Reproduce the listing below as it stands. Leave out each image.

Given information Block Start

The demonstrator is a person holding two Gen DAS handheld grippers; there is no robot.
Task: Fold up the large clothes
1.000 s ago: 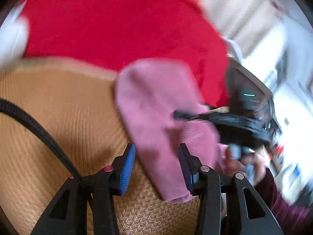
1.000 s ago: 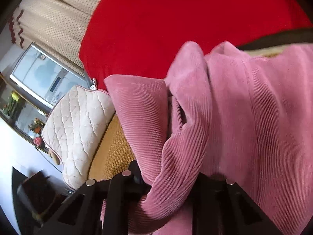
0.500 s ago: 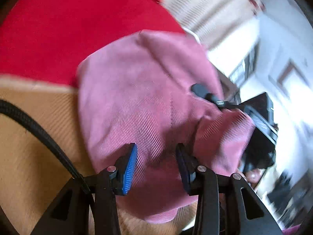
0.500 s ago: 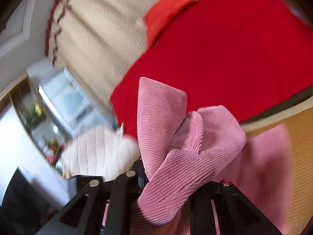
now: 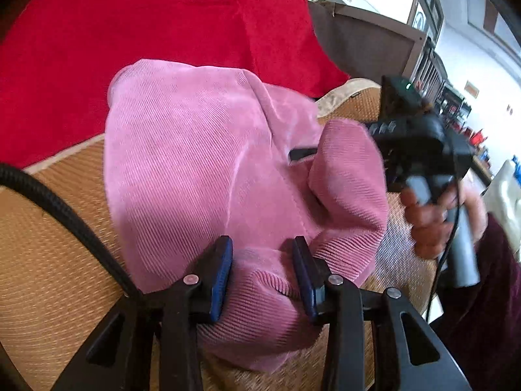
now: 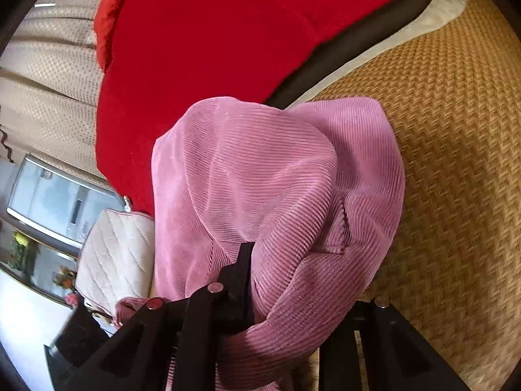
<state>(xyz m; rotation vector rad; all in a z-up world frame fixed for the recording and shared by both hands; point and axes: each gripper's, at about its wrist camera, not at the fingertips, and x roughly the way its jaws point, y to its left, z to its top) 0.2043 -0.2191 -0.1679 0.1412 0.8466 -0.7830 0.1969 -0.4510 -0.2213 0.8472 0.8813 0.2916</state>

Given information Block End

**Exercise result:**
The demonstrator is a person holding two Gen DAS handheld grippers; there is no robot.
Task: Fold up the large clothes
1.000 s ago: 
1.000 s ago: 
0.500 s ago: 
0.500 s ago: 
now: 
now: 
<state>(xyz m; rotation vector rad; all in a z-up world frame fixed for the recording and shared by both hands; point and axes: each gripper's, at about its wrist camera, not at the fingertips, and x roughly the way its jaws point, y to its left, z to its top) 0.2043 -0.2191 -0.1679 0.1412 0.8466 -0.7830 0.1969 -0.4510 -0.2213 0.8472 0.8813 0.2916</state>

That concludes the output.